Joe’s Weather Blog: Severe weather risk near KC area (WED-3/23)
Good early Wednesday morning. If need be I’ll be updating the blog sometime early this afternoon with some new information but I did want to get something out early considering the weather changes that are going to happen over the next 24 hours or so. Strong winds continue to bring in mild weather and now some low level moisture has moved into the area in the form of some low clouds. How long these clouds hang around will determine how warm we get today.
Today: Clouds for awhile this morning then becoming partly>mostly sunny. Continued windy and warm with highs potentially near or above 80° where the sun is more prevalent (perhaps from near KC towards Topeka) and closer to 75-80° around the KC area…to around 75° farther northeast of KC where the clouds may linger a bit longer. Storm chances will be increasing in the 4-7PM window near the KC and east areas. Farther NW into NW MO the storm chances will increase a bit earlier. IF you get rain it will be pretty brief around KC proper (you may not see a drop if the storms form a county or two east of KC this afternoon) due to fast storm movements
Tonight: Cloudy with chillier air moving in slowly. There may be some later night showers with the potential of some mixed in snowflakes in the wee hours of the morning. Temperatures dropping towards 35°
Thursday: Clouds in the AM into early afternoon with some PM clearing. When that clearing occurs will determine if we’re 45°+. Earlier clearing and 45-50°…later clearing…40-45°. Whatever the case it may be a very late afternoon high. Blustery in the morning especially with wind chills in the 20s. NW winds of 15-25 MPH
Well this is going to be an interesting day watching the Plains as a strong surface storm will be intensifying near the region for the rest of the day. Once again I want to use this animation showing the wind fields with the developing surface storm. This is from the windyty.com folks…you again have full control of this map by zooming in and out etc.
You can already see the storms flow pattern. It will be getting more and more wound up as the day moves along. From a pressure standpoint…this is the latest information and will update as the day moves along.
As I mentioned yesterday the black lines are the isobars or lines of equal pressure. They are in millibars. 1000 mbs is roughly 29.53″ on the barometer at home. Each 2 mb drop is roughly a drop of .06″ so 992 mb is roughly 29.29″. That’s pretty low pressure (not unusual for a spring time Plains storm fueled by strong temperature contrasts).
On the temperature side of this…
The map above represents the temperatures in a combination of solid red lines and solid tan lines. Eventually you may notice, as the dew points increase to above 56° some light blue shading cropping up as the day moves along. Any green shading represents dew points of 60°+. As the afternoon quickly evolves you’ll notice a sharpening dry line developing through the Plains and progressing our way. The blue dashed lines are the dew points as well.. (I know there is a lot to absorb in the map above)

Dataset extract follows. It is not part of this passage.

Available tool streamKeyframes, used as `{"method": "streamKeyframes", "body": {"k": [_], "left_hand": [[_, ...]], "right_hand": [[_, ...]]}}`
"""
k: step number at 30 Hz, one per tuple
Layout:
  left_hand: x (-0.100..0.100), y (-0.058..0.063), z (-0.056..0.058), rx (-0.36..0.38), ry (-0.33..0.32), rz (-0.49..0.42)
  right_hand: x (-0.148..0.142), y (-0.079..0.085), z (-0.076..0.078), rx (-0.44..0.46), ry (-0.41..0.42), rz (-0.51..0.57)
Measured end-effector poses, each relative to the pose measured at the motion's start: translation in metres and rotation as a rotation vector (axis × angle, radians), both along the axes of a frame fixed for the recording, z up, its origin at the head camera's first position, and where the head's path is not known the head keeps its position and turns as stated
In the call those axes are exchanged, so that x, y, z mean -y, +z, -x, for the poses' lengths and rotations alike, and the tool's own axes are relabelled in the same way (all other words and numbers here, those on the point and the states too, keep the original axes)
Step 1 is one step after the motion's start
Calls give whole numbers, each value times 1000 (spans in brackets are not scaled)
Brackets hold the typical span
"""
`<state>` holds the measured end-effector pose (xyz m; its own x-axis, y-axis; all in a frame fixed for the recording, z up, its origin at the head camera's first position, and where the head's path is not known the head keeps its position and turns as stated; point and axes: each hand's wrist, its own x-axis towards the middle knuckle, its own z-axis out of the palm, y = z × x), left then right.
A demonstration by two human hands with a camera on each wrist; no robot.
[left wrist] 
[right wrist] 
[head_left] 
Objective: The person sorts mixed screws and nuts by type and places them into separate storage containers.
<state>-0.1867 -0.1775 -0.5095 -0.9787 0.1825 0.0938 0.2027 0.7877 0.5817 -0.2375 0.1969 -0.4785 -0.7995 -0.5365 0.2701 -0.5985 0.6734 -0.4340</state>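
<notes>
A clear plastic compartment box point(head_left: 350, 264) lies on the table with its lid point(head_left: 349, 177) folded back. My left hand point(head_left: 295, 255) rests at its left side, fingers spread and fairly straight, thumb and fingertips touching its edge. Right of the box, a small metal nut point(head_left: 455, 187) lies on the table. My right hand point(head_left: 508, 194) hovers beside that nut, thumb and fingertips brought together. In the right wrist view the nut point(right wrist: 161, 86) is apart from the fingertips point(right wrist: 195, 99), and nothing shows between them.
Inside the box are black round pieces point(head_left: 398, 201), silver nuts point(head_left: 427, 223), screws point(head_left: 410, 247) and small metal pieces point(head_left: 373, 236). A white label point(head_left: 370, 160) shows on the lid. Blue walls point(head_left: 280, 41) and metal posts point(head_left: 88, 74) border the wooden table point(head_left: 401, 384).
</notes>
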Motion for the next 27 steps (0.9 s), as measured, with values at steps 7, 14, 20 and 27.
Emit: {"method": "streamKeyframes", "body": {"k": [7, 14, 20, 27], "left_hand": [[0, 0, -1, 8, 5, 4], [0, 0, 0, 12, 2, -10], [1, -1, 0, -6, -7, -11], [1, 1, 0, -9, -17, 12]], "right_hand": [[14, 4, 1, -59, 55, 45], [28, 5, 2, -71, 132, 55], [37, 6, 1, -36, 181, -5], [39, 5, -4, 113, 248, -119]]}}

The latest surface map may make things a bit clearer…the temperatures are in RED and the dew points are in green. You can clearly see the cold air settling into NE and IA this morning.
So as the day evolves here is what can happen. The low clouds are probably going to scour out and we should see quite a bit of sunshine today. The speed that the low clouds depart from KC westwards will determine how warm to very warm we can get. I still think a run to 80° in KC is doable with enough sunshine. As a matter of fact towards Topeka a run towards 85° is possible. This should make things unstable this afternoon + a dry line will be poking into the area later today. take a look at the forecasted dew points at 6PM this evening…
Now the forecasted 4PM temperatures…heat is building…
So what I think may happen is storms fire near the state line (perhaps on top of the state line or just to the east of KC) between 5-7PM. These storms then fly towards the ENE and NE at close to 50-60 MPH. When you get those fast storm movements…it’s possible that the storms could produce some near severe level winds. Odds favor that potential to be just east of KC metro between 6-8PM or so. Here is the latest from the SPC (Storm Prediction Center). I more or less agree with this idea.
I want to leave you with the latest HRRR model that should update every few hours here on the blog. At least this morning it’s showing convection developing later this afternoon and early this evening near and east of KC. This is from IA State.
Again IF the storms fire a county east of KC…we won’t get anything from the storms themselves…they’ll race away and that will be the end of it until perhaps some rain showers overnight or a few snow flakes in the pre-dawn hours. It doesn’t look like a lot of moisture from this system for KC proper. Another chance will come over the weekend.
That’s it for now…again potential blog update this afternoon but I’ve set up things today to auto-update so you can get the latest maps and guidance from the model on the weather blog throughout the day.